Abstract

Diabetic retinopathy (DR) is an eye abnormality caused by long term diabetes and it is the most common cause of blindness before the age of 50. Microaneurysms (MAs), resulting from leakage from retinal blood vessels, are early indicators of DR, yielding a large body of diagnostic work focused on automatic detection of MA. However, automated detection of MAs is difficult because (1) the small size of MA lesions and low contrast between the lesion and its retinal background, (2) the large variations in color, brightness and contrast of fundus images, and (3) the high prevalence of false positives in regions with similar intensity values such as blood vessels, noises and non-homogenous background. In this paper, we analyzed MA detectability using small 25 by 25 pixel patches extracted from fundus images in the DIAbetic RETinopathy DataBase — Calibration Level 1 (DIARETDB1). Raw pixel intensities of extracted patches served directly as inputs into the following classifiers: a random forest (RF), a neural network (NN), and a support vector machine (SVM).
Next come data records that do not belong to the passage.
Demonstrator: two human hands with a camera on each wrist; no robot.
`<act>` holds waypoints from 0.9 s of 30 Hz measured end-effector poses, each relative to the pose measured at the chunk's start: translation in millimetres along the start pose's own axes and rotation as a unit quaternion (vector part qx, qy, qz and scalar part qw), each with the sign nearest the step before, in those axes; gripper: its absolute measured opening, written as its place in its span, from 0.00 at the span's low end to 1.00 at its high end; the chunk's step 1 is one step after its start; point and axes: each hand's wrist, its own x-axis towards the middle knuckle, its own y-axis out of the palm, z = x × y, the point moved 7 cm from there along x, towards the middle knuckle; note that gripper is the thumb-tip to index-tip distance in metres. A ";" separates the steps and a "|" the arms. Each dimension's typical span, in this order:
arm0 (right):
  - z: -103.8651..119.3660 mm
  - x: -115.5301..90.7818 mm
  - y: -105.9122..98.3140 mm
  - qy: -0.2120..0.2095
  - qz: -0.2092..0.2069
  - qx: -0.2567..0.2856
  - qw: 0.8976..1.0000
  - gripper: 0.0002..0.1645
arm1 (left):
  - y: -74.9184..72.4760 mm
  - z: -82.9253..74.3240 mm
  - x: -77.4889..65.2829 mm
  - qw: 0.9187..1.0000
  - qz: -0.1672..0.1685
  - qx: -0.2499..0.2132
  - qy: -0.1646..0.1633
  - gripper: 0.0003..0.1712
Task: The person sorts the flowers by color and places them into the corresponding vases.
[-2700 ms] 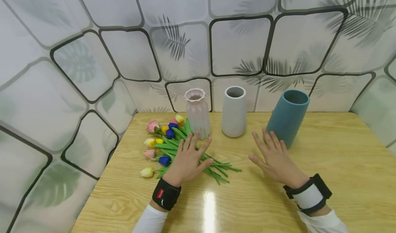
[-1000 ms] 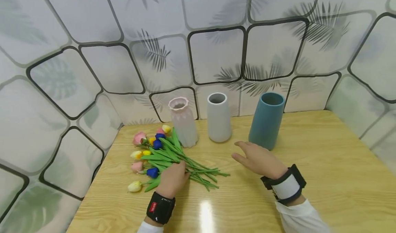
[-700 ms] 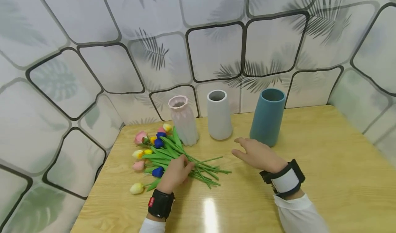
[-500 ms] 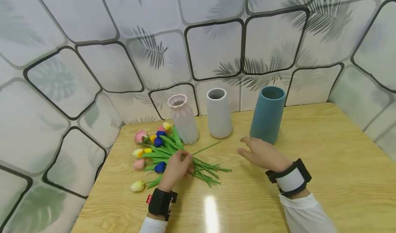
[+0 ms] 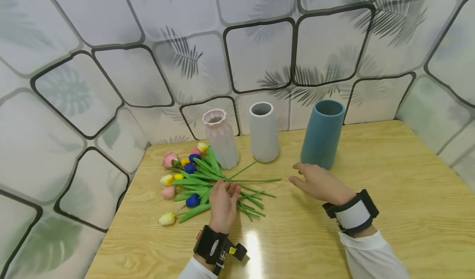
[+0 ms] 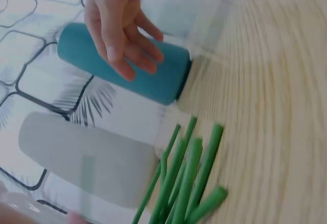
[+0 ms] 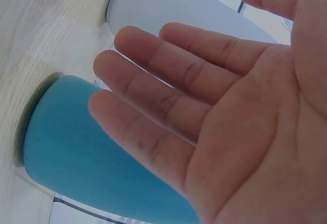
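- Flowers (image 5: 191,181) sprawled over the left part of the table (image 5: 389,180), heads facing its left edge, stem ends aimed at its middle! Leaves overlap here, so parting these calls, I'd judge, for a light pinch low on one stem and a slow lift, letting the leaves slide free rather than dragging the neighbours along.
- Blue vase (image 5: 322,139), the biggest of three, standing near the back edge, right of its middle; white vase (image 5: 264,137) next to it; pink vase (image 5: 222,145) nearest the back left corner, leaves just beside its foot.
- Right hand (image 5: 320,184) waits before the blue vase, fingers long and relaxed, thumb apart, nothing held; whether it touches the vase, I cannot tell.
- Left hand (image 5: 223,207), well apart from the right, is in among the stems, fingers bent and pointing to the back edge; pinching or merely resting there, I cannot tell.
- One thin stem (image 5: 243,170) slants from those fingers towards the white vase.
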 end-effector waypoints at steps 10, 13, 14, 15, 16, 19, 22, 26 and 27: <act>-4.9 0.7 -0.6 0.007 -0.010 -0.013 1.000 0.30 | -2.5 8.6 2.3 0.991 -0.068 -0.114 -0.027 0.12; -7.2 0.4 -4.0 0.014 -0.022 -0.025 0.999 0.28 | -0.5 13.9 2.6 0.984 -0.049 -0.157 -0.067 0.11; -8.2 0.2 -5.5 0.017 -0.026 -0.028 0.999 0.28 | 0.3 15.2 2.8 0.982 -0.041 -0.165 -0.078 0.10; -9.4 -0.1 -7.0 0.020 -0.031 -0.031 0.999 0.27 | 1.5 16.1 3.0 0.981 -0.031 -0.171 -0.088 0.09; -10.2 -0.5 -8.5 0.021 -0.033 -0.032 0.999 0.26 | 2.6 16.8 3.2 0.979 -0.025 -0.176 -0.097 0.08; -12.1 -1.6 -12.5 0.022 -0.033 -0.029 0.999 0.25 | 5.6 18.4 3.9 0.977 -0.007 -0.176 -0.119 0.07; -13.9 -2.6 -14.0 0.024 -0.024 -0.024 0.999 0.25 | 8.1 19.4 3.7 0.976 0.009 -0.171 -0.132 0.08; -17.8 -4.3 -11.7 0.028 -0.008 -0.014 0.999 0.26 | 10.0 18.0 2.2 0.980 0.029 -0.151 -0.127 0.10; -18.8 -4.7 -10.8 0.028 -0.005 -0.012 1.000 0.26 | 10.3 17.0 1.7 0.981 0.031 -0.147 -0.123 0.10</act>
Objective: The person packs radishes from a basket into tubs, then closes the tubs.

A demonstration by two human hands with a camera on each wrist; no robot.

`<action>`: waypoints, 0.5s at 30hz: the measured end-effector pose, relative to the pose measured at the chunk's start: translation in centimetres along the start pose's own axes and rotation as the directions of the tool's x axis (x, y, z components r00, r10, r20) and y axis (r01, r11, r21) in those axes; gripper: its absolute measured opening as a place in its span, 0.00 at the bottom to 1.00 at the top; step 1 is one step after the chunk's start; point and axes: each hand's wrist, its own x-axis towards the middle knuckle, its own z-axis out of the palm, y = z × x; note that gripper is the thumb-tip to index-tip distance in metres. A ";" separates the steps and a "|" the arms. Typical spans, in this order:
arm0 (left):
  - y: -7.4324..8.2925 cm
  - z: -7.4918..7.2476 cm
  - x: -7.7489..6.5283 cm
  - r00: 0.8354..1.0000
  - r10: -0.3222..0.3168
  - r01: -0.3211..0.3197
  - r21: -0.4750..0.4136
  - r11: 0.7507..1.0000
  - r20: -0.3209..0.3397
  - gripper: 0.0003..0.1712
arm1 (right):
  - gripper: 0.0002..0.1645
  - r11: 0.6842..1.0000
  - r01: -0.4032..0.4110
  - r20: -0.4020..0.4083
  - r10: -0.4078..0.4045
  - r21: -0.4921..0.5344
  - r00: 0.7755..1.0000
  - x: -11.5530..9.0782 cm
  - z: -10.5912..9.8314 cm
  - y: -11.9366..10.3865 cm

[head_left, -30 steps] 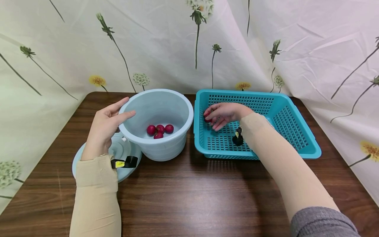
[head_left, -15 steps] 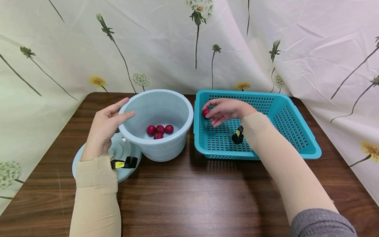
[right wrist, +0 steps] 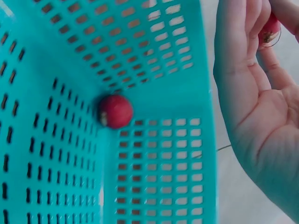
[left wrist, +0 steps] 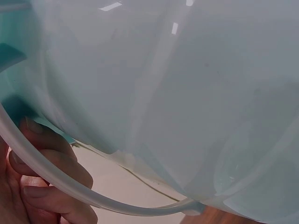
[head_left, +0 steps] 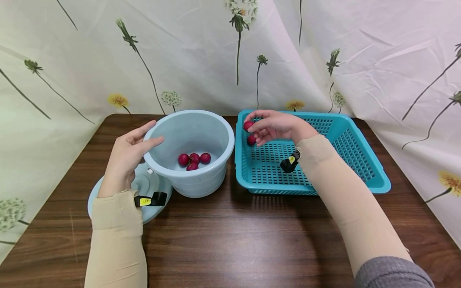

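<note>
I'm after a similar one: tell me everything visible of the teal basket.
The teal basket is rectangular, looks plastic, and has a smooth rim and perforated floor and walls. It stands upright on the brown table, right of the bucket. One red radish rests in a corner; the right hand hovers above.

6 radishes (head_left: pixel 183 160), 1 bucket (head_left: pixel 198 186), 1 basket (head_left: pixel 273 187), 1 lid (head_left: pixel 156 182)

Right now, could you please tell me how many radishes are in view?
6: four radishes in the pale blue bucket, one radish pinched in the fingers of the right hand, and one loose at the left end of the turquoise basket. The right forearm may hide more.
</note>
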 end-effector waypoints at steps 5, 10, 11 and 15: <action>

We also explored the use of two techniques (principal component analysis and random forest feature importance) for input dimensionality. With traditional machine learning methods and leave-10-patients-out cross-validation, our method outperformed a deep learning based MA detection method [1], with AUC performance improved from 0.962 to 0.985 and F-measure improved from 0.913 to 0.926, using the same DIARETDB1 database.